Ainda em março do ano passado, com o decreto do estado de pandemia global pela Organização Mundial da Saúde (OMS) e os efeitos decorrentes sentidos no Brasil, surgiu uma grande preocupação com a possibilidade de as empresas serem responsabilizadas em caso de os funcionários serem contaminados pelo novo coronavírus.
A preocupação não era para menos: era uma situação inédita, que não somente passou a afetar a forma como vivemos, mas também a forma como trabalhamos. Com muitas empresas sendo obrigadas a suspender suas operações, a preocupação do momento era (aliás, até agora é) exercer todo o tipo de cuidado possível.
A posição inicial do governo também foi de preocupação. Com a Medida Provisória 927 (aquela mesma que autorizou a adoção do teletrabalho sem anotação na Carteira de Trabalho, concessão de férias individuais e coletivas sem aviso prévio, antecipação de feriados, etc., que o Congresso não votou e perdeu a validade), houve uma tentativa de dificultar a configuração da contaminação por Covid como doença ocupacional, obrigando que fosse demonstrada a relação que a empresa teria com a contração da doença.
Ainda assim, a Medida Provisória era muito genérica e não havia um procedimento oficial a ser seguido. Inclusive, o Supremo Tribunal Federal (STF) anulou esse trecho da medida provisória, por considerar que isso desprotegia os trabalhadores.
Dias depois, a Secretaria Especial do Trabalho e da Previdência e o Ministério da Economia estabeleceram, conjuntamente, uma instrução normativa determinando quais os procedimentos que deveriam ser adotados para prevenção do contágio de coronavírus, tais como a obrigatoriedade de fixação de instruções de etiquetas de higiene (distanciamento, uso de máscaras e álcool gel, etc.), bem como orientar (treinar) a equipe para se proteger.
Provavelmente, sua empresa parceira de segurança e medicina ocupacional lhe auxiliou na época com a elaboração de cartazes e instruções neste sentido, inclusive tratando o fornecimento de máscaras e álcool gel como Equipamentos de Proteção Individual, bem como muitos funcionários já foram positivados e foram afastados para não contaminar os colegas.
Espero, inclusive, que você e sua equipe estejam bem.
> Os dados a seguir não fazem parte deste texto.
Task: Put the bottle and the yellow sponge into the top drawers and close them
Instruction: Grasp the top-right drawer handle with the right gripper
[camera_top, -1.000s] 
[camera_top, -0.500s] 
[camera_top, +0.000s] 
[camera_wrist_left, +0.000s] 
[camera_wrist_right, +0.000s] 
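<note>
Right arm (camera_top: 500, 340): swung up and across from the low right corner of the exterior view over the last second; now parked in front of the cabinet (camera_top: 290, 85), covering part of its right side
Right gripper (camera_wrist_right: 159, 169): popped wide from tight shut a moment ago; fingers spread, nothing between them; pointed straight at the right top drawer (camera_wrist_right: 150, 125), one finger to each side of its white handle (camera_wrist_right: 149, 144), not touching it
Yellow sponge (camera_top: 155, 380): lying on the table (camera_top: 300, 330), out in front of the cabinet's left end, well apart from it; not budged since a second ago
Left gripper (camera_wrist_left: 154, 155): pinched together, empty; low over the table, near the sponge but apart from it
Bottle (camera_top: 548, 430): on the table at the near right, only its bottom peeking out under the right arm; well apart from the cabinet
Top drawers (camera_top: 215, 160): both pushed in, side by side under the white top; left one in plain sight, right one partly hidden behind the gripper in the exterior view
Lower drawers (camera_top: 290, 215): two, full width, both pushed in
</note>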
Muitos brasileiros, infelizmente, não sobreviveram aos sintomas da doença.
Vamos, então, ao que interessa: explicar o porquê da decisão da Justiça do Trabalho de Minas Gerais em condenar a empresa a indenizar a família de seu funcionário que faleceu por complicações da doença¹, tanto para pagamento de pensão à viúva e a filha do funcionário, como também para indenização por danos morais, fixada em R$ 200.000,00 (duzentos mil reais).
O motivo, na verdade, é simples: a empresa não conseguiu comprovar que adotou todos os procedimentos necessários para evitar que o funcionário fosse contaminado.
O funcionário em questão, que exercia a função de motorista, passou a apresentar sintomas por volta de maio do ano passado, vindo a falecer logo depois.
Do ponto de vista da Justiça, as provas da empresa foram insuficientes para afastar a responsabilidade, vez que ele compartilhava o veículo com outras pessoas, tendo uma testemunha afirmado que estranhos manobravam o veículo quando necessário, sem haver registro de que a cabine do caminhão era toda vez higienizada quando isso acontecia, o que é um protocolo necessário para o posto de trabalho onde pessoas se revezam.
Ou seja, a empresa não tinha se organizado e documentado de forma suficiente a adoção dos protocolos exigidos pelo poder público e, por isso, foi responsabilizada de forma objetiva (independentemente de culpa) pelo aconteceu.
Em resumo, esse foi um caso que poderia ter sido evitado se a empresa tivesse se atentado ao necessário para proteger a sua equipe.
Portanto, não há razão para preocupação se tua empresa vem adotando as recomendações de prevenção de contágio do novo coronavírus, mas é sempre bom ficar atento se isso vem sendo seguido à risca, pois muitos casos judiciais estão surgindo por conta deste problema.
E aí você pode estar pensando: Ok, Ronaldo, a gente sabe que na Justiça do Trabalho é praticamente impossível ter um resultado positivo em um caso desses. Pois bem, eu discordo.
Uma empresa aqui do Rio Grande do Sul que comprovou ter adotado as medidas que mencionei ao longo do texto, venceu um processo movido por um ex-funcionário ao demonstrar cabalmente que o mesmo recebeu o treinamento e os equipamentos de proteção individual necessários², por meio de sua organização e zelo.
Organização e zelo: É o que eu chamo de Direito Laboral Preventivo na prática.